New numbers from Georgia’s Department of Public Health show that more than 98% of the over 335,000 COVID-19 cases recorded since mid-January were among the unvaccinated, GPB reported.

Georgia reports 40 percent of residents as fully vaccinated, one of the lowest rates in the U.S.

Kemp added that the “biggest obstacle to getting more people vaccinated” came from “mixed messages” in Washington D.C., and “those with partisan agendas.”

Still, more school systems announced mask requirements for staff and students. The AJC reported Thursday that Drew Charter School in Atlanta will quarantine more than 100 students after two students and two employees tested positive for COVID-19 in the first week of classes.

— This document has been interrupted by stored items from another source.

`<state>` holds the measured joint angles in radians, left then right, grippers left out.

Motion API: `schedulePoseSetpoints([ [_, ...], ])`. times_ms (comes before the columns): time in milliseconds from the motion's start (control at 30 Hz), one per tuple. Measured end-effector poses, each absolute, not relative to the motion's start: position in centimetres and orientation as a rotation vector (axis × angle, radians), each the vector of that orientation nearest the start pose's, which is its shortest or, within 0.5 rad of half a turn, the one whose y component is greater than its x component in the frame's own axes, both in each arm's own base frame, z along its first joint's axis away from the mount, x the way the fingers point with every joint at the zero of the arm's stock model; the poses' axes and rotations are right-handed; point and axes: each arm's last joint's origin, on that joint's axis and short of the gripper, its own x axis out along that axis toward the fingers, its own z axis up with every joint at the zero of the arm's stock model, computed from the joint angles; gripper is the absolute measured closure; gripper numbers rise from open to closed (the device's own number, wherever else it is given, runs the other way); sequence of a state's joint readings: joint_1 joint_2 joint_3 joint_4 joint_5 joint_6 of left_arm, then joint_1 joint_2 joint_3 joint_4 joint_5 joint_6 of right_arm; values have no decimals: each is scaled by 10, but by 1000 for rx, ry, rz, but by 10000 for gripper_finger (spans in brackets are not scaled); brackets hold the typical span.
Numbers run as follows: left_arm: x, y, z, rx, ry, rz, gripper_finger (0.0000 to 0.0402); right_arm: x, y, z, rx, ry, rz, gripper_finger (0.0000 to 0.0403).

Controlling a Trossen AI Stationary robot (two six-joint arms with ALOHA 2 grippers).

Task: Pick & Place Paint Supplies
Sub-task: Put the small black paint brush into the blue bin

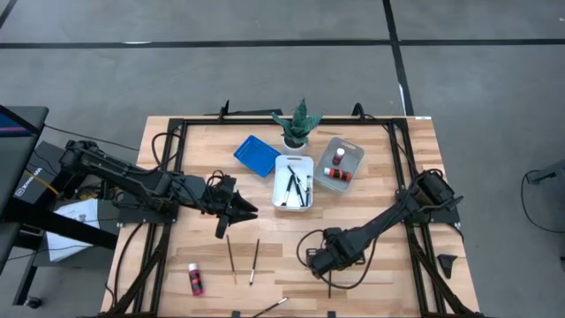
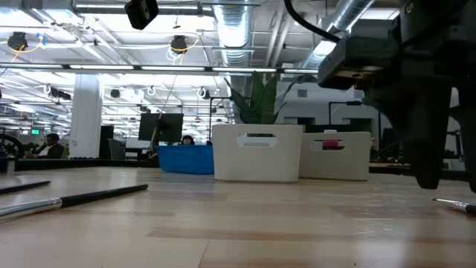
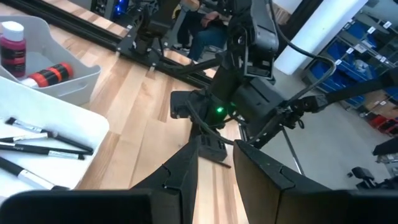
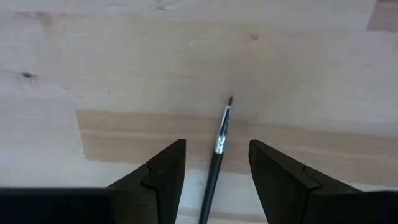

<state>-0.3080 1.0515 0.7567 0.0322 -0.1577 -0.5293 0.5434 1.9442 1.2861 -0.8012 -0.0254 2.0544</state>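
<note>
paint supplies, progress check. the white tray (image 1: 294, 165) at the worktop's middle holds several paintbrushes (image 1: 296, 187); the grey tray (image 1: 351, 152) beside it holds two red bottles (image 1: 338, 167), one upright, one on its side. the blue tray (image 1: 256, 155) looks bare.

left to do, as far as can be seen: one pink bottle (image 1: 195, 279) lies near the front-left of the worktop (image 1: 397, 150), two brushes (image 1: 231, 257) lie just right of it, another brush tip (image 1: 272, 305) shows at the front edge, and one brush (image 4: 217, 146) lies under the right arm.

right gripper (image 1: 320, 261) is low over the worktop's front-middle, jaws open and straddling that dark-handled brush, which lies flat between them, not yet gripped. judged step in hand: closing on this brush.

left gripper (image 1: 243, 210) hovers left of the white tray, above the loose brushes, jaws partly open and holding nothing.

judgement: roughly half to two-thirds placed; at least five items outstanding.
</note>
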Motion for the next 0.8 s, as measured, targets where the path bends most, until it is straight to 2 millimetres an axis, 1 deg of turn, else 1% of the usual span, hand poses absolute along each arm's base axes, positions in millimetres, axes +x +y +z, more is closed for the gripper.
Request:
schedulePoseSetpoints([
  [200, 224, -67, 294, -464, 289, -78, 304, 306, 186, 147, 1256, 1230, -1080, 236],
  [533, 224, -67, 294, -465, 288, -78, 304, 308, 189, 143, 1261, 1229, -1065, 277],
  [600, 224, -67, 294, -464, 288, -78, 304, 308, 189, 139, 1258, 1231, -1069, 283],
  [800, 224, -67, 294, -465, 288, -78, 304, 309, 190, 138, 1257, 1234, -1074, 287],
])
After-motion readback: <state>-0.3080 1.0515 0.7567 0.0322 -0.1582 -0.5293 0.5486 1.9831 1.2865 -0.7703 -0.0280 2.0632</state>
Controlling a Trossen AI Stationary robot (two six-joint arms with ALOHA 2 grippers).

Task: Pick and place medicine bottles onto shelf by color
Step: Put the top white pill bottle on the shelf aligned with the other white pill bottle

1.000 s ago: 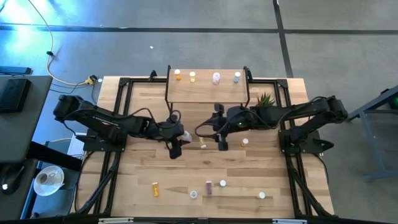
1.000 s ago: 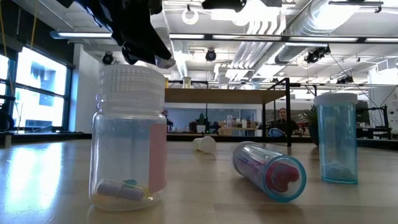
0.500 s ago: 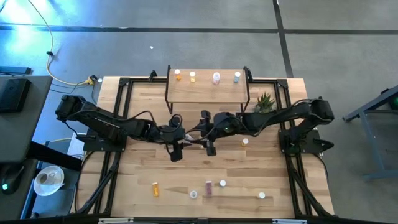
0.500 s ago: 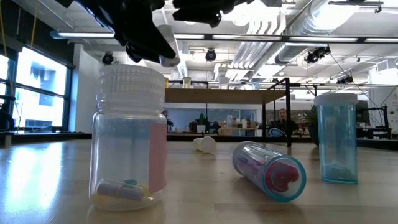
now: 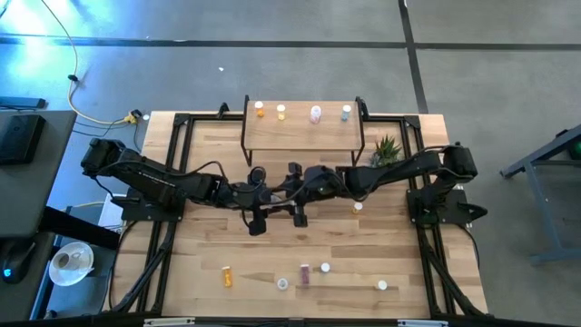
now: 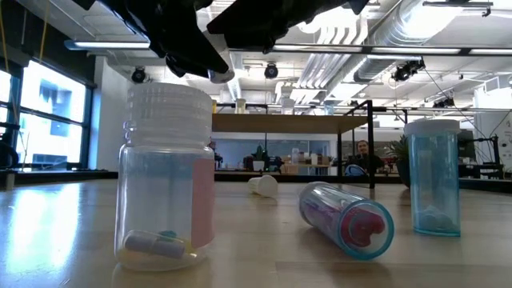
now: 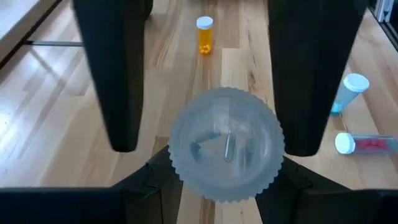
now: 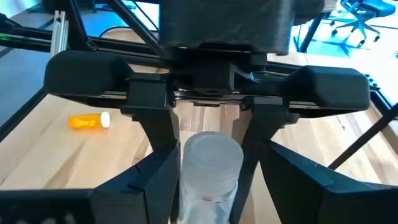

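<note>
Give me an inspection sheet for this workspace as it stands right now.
Surface: wooden table, plank top in a black frame.
Job's things: shelf carries four bottles along its back edge. Several loose bottles sit near the table's front. One clear bottle is held above mid-table.
Clutter: potted plant beside the shelf.
Grippers: left gripper is shut on the clear bottle. Right gripper is open, facing it at close range.
Cables: yellow cable on the floor by the table's back left corner.
Surroundings: grey floor. A person is far off in the room behind.
</note>
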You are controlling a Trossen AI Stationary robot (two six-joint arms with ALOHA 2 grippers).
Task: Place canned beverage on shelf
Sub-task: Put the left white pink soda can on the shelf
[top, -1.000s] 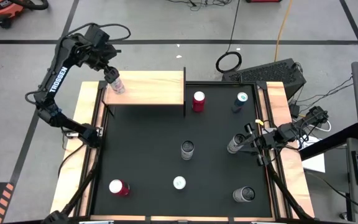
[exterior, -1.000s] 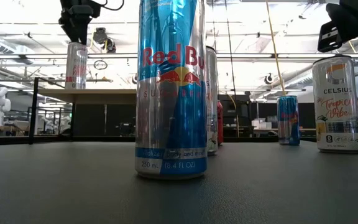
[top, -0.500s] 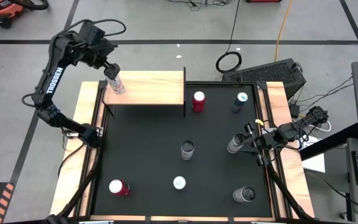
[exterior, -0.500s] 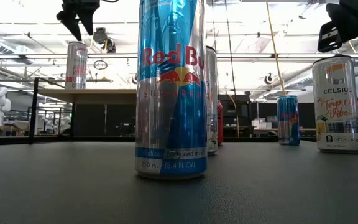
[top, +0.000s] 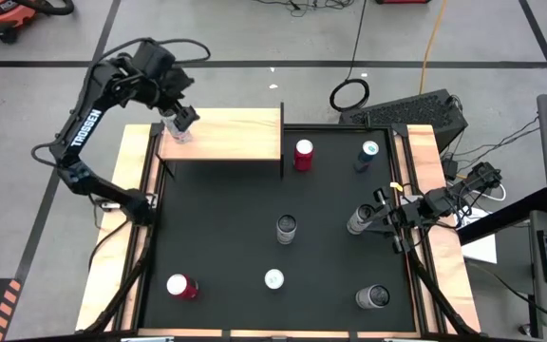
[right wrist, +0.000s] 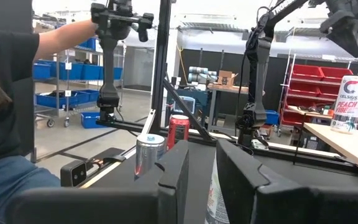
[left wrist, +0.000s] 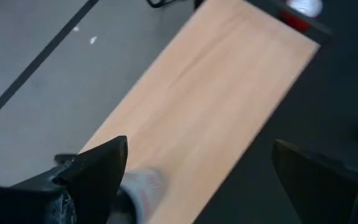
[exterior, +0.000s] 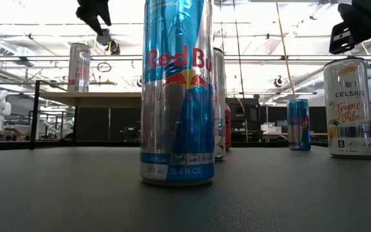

The City of Atlanta joined Savannah in issuing a mask requirement for inside public buildings. Mayor Keisha Lance Bottoms issued the order “requiring all persons in a public place, including private businesses and establishments, to wear a mask or a cloth face covering over their nose and mouth when indoors.”

The CDC, noting the rising danger from the Delta variant, announced this week that it is recommending masks again for vaccinated people in some cases.

“Public health experts overwhelmingly agree, and the data has proved, that wearing a face covering helps slow the spread of the deadly virus,” Bottoms said in a statement.

Dr. Harry Heiman, a public health expert at Georgia State University, said that Thursday’s high COVID case numbers and hospitalizations “are exactly what many public health experts have been warning about. Georgia and our surrounding Southern states are the perfect setting for a surge from the Delta variant, due to our low vaccination rates and lack of community-level mitigation.”

“We are seeing the same inaction from our state’s political and public health leaders that we saw last summer and last winter — leading to many preventable hospitalizations and deaths,” Heiman added. “It is imperative that state leadership take stronger actions now — targeted to vaccine outreach and community-level mitigation, including ensuring that all K-12 schools have mask mandates and state universities have both vaccination mandates and mask mandates to ensure safe environments for students, faculty, and staff.”